### [TRY IT]
Find and copy each line of the listing below that has the word "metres" in it.
╔══
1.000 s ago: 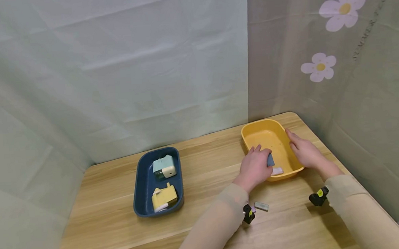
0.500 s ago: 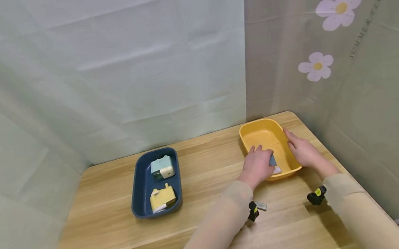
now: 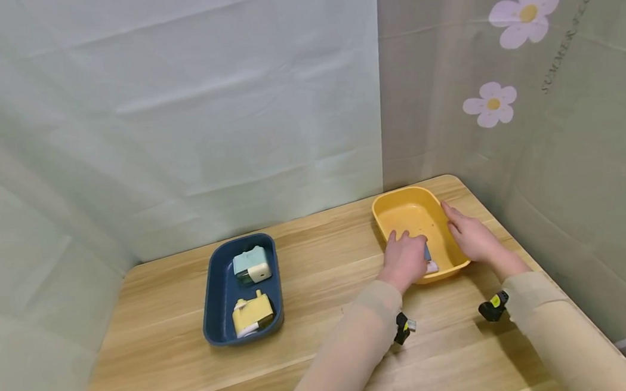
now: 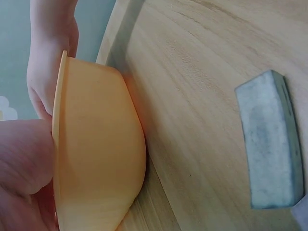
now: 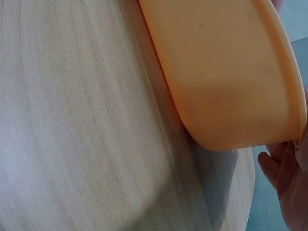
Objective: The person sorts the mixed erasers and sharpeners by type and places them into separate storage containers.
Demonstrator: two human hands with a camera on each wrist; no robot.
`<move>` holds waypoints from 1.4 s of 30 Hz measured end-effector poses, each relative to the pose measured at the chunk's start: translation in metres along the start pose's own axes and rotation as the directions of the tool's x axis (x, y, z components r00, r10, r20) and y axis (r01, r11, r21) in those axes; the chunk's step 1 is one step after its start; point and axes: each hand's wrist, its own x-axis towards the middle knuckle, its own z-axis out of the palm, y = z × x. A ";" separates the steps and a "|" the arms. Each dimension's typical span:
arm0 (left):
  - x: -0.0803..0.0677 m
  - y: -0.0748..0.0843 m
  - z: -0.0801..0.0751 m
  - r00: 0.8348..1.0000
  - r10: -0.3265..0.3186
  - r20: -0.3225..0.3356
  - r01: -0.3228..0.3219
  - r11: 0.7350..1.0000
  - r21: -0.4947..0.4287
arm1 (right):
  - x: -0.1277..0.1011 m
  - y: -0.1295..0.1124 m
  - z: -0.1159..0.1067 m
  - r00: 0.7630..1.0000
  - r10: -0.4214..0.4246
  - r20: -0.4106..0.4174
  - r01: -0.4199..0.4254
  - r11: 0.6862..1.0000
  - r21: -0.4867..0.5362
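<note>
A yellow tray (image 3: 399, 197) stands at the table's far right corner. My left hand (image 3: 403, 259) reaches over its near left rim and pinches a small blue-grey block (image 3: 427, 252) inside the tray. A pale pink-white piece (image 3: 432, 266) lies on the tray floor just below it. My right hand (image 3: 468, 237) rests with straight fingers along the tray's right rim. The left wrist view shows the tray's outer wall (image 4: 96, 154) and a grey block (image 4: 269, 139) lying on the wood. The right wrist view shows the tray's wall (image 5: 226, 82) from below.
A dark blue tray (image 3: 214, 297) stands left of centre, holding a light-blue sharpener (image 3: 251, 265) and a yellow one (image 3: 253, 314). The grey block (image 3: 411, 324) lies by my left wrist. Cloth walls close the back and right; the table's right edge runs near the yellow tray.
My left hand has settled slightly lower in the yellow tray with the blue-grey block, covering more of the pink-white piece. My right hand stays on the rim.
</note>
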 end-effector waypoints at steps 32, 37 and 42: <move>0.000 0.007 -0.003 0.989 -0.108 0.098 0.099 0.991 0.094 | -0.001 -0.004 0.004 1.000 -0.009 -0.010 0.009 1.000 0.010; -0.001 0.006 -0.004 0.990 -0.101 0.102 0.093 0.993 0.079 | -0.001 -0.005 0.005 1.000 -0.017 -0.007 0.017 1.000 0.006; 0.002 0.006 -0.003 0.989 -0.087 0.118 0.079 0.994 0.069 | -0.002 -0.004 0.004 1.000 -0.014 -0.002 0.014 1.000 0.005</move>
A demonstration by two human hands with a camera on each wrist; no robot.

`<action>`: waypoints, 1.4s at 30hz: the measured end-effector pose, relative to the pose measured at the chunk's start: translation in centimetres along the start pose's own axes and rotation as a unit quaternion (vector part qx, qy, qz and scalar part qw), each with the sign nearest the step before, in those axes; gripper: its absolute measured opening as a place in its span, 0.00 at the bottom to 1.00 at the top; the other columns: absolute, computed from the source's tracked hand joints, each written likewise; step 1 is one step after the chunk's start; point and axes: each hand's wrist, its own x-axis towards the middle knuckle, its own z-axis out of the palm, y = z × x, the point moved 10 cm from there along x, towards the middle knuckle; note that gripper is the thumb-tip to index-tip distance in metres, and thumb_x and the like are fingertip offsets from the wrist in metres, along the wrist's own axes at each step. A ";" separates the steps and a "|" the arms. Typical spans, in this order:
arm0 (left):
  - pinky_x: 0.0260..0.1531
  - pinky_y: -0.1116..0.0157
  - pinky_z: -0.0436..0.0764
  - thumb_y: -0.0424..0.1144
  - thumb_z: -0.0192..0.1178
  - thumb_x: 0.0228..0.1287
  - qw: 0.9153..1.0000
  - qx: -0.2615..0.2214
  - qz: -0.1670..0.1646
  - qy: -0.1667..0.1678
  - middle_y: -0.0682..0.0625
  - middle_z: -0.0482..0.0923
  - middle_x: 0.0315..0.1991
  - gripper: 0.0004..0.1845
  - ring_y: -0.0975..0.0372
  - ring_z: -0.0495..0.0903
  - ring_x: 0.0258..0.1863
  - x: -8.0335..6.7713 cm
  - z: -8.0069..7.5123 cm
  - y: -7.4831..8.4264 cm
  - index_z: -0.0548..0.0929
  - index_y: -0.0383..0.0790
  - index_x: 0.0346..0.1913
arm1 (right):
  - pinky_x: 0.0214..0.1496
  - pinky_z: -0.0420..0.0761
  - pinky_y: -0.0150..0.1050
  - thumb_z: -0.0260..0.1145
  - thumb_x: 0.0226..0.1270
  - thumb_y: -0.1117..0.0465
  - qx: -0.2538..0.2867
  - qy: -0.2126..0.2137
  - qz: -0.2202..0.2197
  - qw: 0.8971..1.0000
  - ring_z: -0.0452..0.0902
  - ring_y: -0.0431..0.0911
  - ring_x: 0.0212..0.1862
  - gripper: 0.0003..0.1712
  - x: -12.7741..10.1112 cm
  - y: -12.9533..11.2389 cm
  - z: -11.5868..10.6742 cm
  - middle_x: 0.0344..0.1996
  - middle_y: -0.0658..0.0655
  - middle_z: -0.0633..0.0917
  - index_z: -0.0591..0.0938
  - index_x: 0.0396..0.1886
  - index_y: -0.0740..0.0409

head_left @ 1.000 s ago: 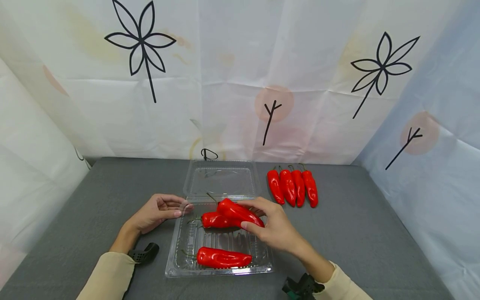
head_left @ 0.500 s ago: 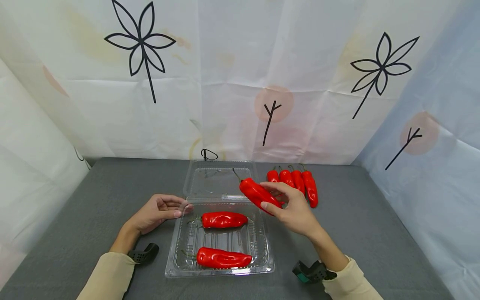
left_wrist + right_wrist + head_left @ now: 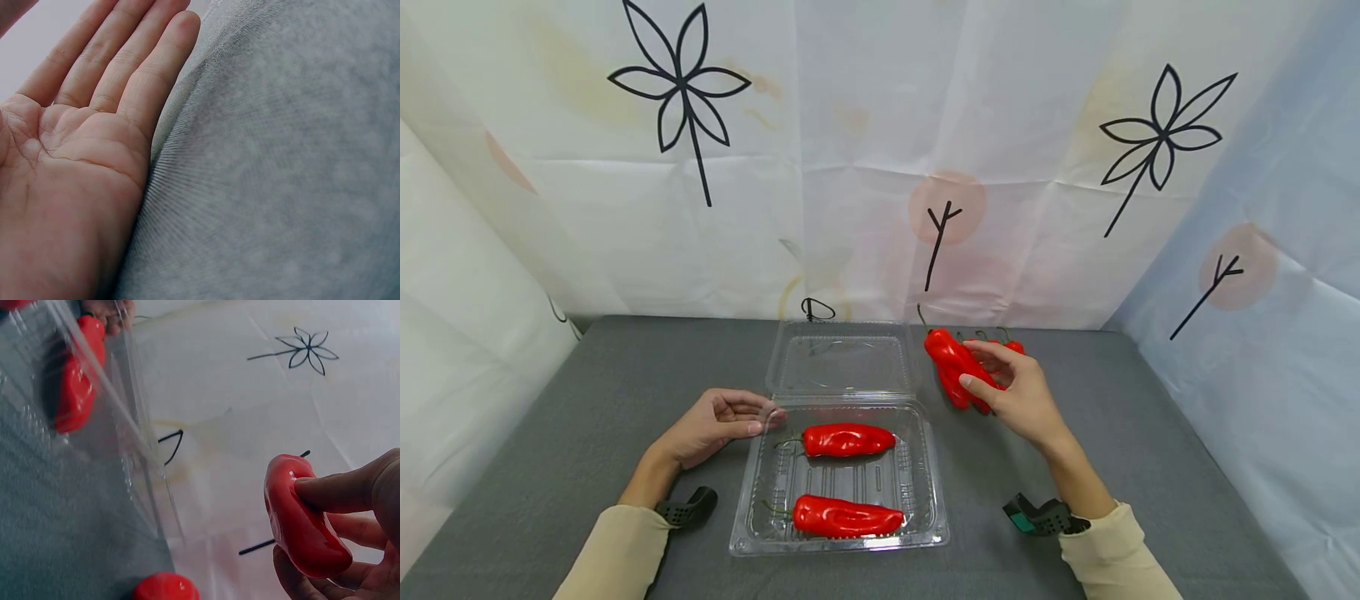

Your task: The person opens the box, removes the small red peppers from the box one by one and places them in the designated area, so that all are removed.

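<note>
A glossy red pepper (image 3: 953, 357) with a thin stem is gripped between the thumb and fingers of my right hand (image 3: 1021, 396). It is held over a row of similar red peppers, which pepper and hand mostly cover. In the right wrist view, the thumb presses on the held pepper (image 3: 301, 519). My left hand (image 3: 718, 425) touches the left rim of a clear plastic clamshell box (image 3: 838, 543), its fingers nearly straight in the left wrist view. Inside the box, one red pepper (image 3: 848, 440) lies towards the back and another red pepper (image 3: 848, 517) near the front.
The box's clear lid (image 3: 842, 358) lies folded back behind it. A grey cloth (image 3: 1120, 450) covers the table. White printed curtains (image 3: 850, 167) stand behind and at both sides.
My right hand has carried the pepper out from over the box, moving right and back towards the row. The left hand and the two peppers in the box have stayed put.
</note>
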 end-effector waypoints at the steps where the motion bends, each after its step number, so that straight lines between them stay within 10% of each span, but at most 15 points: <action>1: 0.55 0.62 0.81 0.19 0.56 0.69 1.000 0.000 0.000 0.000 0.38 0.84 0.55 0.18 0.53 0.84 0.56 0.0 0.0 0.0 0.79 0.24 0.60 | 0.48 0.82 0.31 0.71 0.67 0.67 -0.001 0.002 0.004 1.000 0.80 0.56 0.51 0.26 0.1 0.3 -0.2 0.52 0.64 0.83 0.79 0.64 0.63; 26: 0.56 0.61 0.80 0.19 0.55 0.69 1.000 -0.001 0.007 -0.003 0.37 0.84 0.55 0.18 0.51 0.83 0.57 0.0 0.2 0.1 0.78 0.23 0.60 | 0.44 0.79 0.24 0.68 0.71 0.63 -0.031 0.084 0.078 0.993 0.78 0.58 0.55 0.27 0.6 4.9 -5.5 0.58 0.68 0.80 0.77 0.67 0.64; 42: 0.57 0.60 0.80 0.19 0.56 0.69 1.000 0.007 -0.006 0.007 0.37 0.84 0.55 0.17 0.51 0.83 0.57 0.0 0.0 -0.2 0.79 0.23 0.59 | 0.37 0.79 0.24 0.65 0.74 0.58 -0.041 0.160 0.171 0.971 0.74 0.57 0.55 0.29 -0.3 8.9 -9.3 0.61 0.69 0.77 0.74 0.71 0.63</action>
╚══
### [EXERCISE RESULT]
`<move>` holds waypoints from 1.4 s of 30 Hz measured end-effector poses, each relative to the pose measured at the chunk's start: translation in metres along the start pose's own axes and rotation as the directions of the tool's x axis (x, y, z components r00, r10, r20) and y axis (r01, r11, r21) in those axes; the chunk's step 1 is one step after its start; point and axes: each hand's wrist, its own x-axis towards the middle knuckle, its own z-axis out of the palm, y = z × x. A ";" separates the steps and a "|" the arms. Each dimension's typical span:
`<action>`: waypoints, 1.4s at 30hz: the measured end-effector pose, relative to the pose measured at the chunk's start: translation in centimetres along the start pose's own axes and rotation as a unit quaternion (vector part qx, qy, qz and scalar part qw), each with the sign nearest the step before, in those axes; gripper: its absolute measured opening as a place in its span, 0.00 at the bottom to 1.00 at the top; the other columns: absolute, computed from the source's tracked hand joints, each written likewise; step 1 is one step after the chunk's start; point and axes: each hand's wrist, its own x-axis towards the middle knuckle, its own z-axis out of the palm, y = z × x, the point moved 10 cm from there along x, towards the middle knuckle; note that gripper is the thumb-tip to index-tip distance in metres, and thumb_x and the like are fingertip offsets from the wrist in metres, along the wrist's own axes at each step. A ";" separates the steps and a "|" the arms. Typical spans, in this order:

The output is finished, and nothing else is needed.